+44 (0) 121 582 0192 [email protected]


In today’s data-driven world, maintaining compliance with global data protection laws is paramount. One crucial aspect of this compliance is the establishment of Data Processing Addendum (DPA) contracts between data processors and sub-processors. These contracts are not just a legal formality; they are essential to ensure that data protection obligations are upheld throughout the data processing chain. Without them, a data processor’s contract with its data controller could be invalidated, leading to significant legal and financial repercussions.


What is Sub-Processing?

Sub-processing occurs when a data processor engages another party, known as a sub-processor, to perform specific processing activities on behalf of a data controller. For example, a cloud service provider (data processor) might use a third-party data centre (sub-processor) to store the data they manage for their clients (data controllers). Another instance could be a payroll service provider (data processor) outsourcing certain administrative functions to a specialised HR software provider (sub-processor).


Why Sub-Processor Due Diligence is Essential

Conducting due diligence on sub-processors is not just a best practice; it is a legal necessity. Data processors are required to ensure that their sub-processors adhere to the same data protection obligations that they are subject to under their contract with the data controller. This process involves:

  • Evaluating the sub-processor’s data protection policies and practices: Ensuring they comply with relevant data protection laws and standards.
  • Assessing the sub-processor’s security measures: Verifying that they have robust mechanisms to protect the data from breaches or unauthorised access.
  • Reviewing the sub-processor’s history: Checking for any past incidents of data breaches or non-compliance with data protection regulations.

Failure to conduct thorough due diligence can invalidate the data processor’s contract with the data controller. If a sub-processor fails to meet data protection standards, the data processor could be held liable for any breaches or non-compliance issues, resulting in potential legal actions and penalties. Moreover, the data controller might terminate the contract with the processor, leading to financial losses and reputational damage.


Ensuring Liability Clauses are in Place to Protect the Data Processor

To mitigate the risks associated with sub-processing, it is crucial to include comprehensive liability clauses in DPA contracts. These clauses should clearly outline:

  • The responsibilities of each party: Defining the scope of data processing activities and the specific obligations of the sub-processor.
  • Indemnification provisions: Ensuring that the sub-processor agrees to indemnify the data processor for any losses, damages, or penalties resulting from their non-compliance or data breaches.
  • Audit rights: Allowing the data processor to conduct regular audits of the sub-processor’s data protection practices to ensure ongoing compliance.
  • Termination clauses: Providing the data processor with the right to terminate the contract if the sub-processor fails to meet data protection standards.

Having these clauses in place helps safeguard the data processor from potential liabilities and ensures a clear framework for accountability and remediation in case of non-compliance.

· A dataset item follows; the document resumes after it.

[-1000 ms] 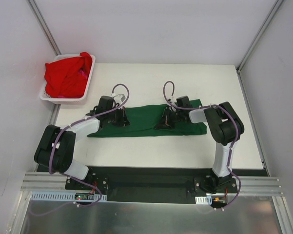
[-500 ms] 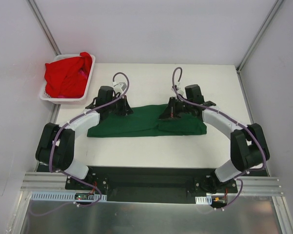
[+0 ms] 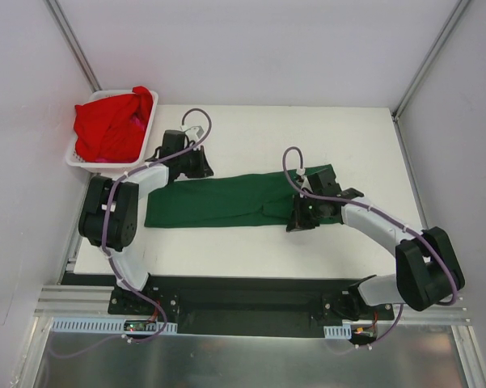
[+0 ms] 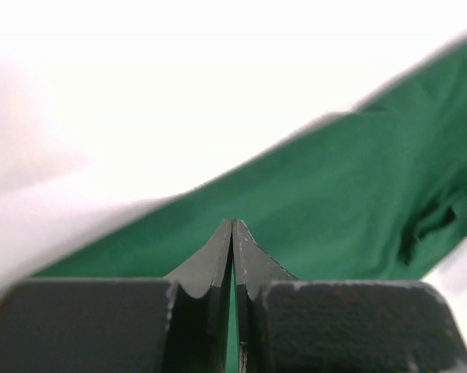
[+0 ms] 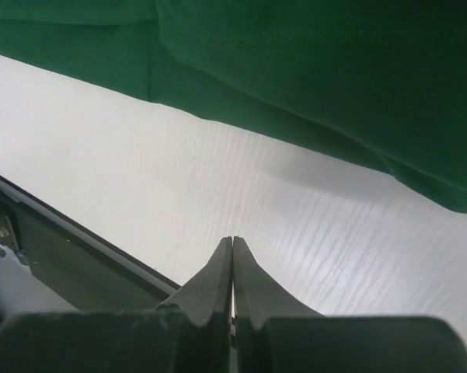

How External Expert Guidance on Processor Contracts Can Alleviate Risks

Given the complexity of data protection laws and the critical nature of DPA contracts, seeking external expert guidance can significantly alleviate the risks for data processors. Engaging with global privacy consultants, such as Formiti Data International, can provide valuable insights and assistance in several ways:

  • Expert review and drafting of DPA contracts: Ensuring that all necessary legal provisions and protections are included.
  • Comprehensive due diligence processes: Developing and implementing robust procedures for assessing and monitoring sub-processors.
  • Ongoing compliance support: Providing continuous advice and updates on evolving data protection regulations to ensure ongoing compliance.

Formiti Data International offers global privacy services that help organisations navigate the complexities of data protection laws. Our expertise ensures that data processors can establish and maintain compliant relationships with their sub-processors, thereby protecting their contracts with data controllers and mitigating the risks of non-compliance.


DPA contracts between data processors and sub-processors are not just a legal obligation but a crucial component of a robust data protection strategy. Ensuring that due diligence is conducted, liability clauses are in place, and external expert guidance is sought can significantly mitigate the risks and protect the interests of data processors in the complex landscape of global data protection.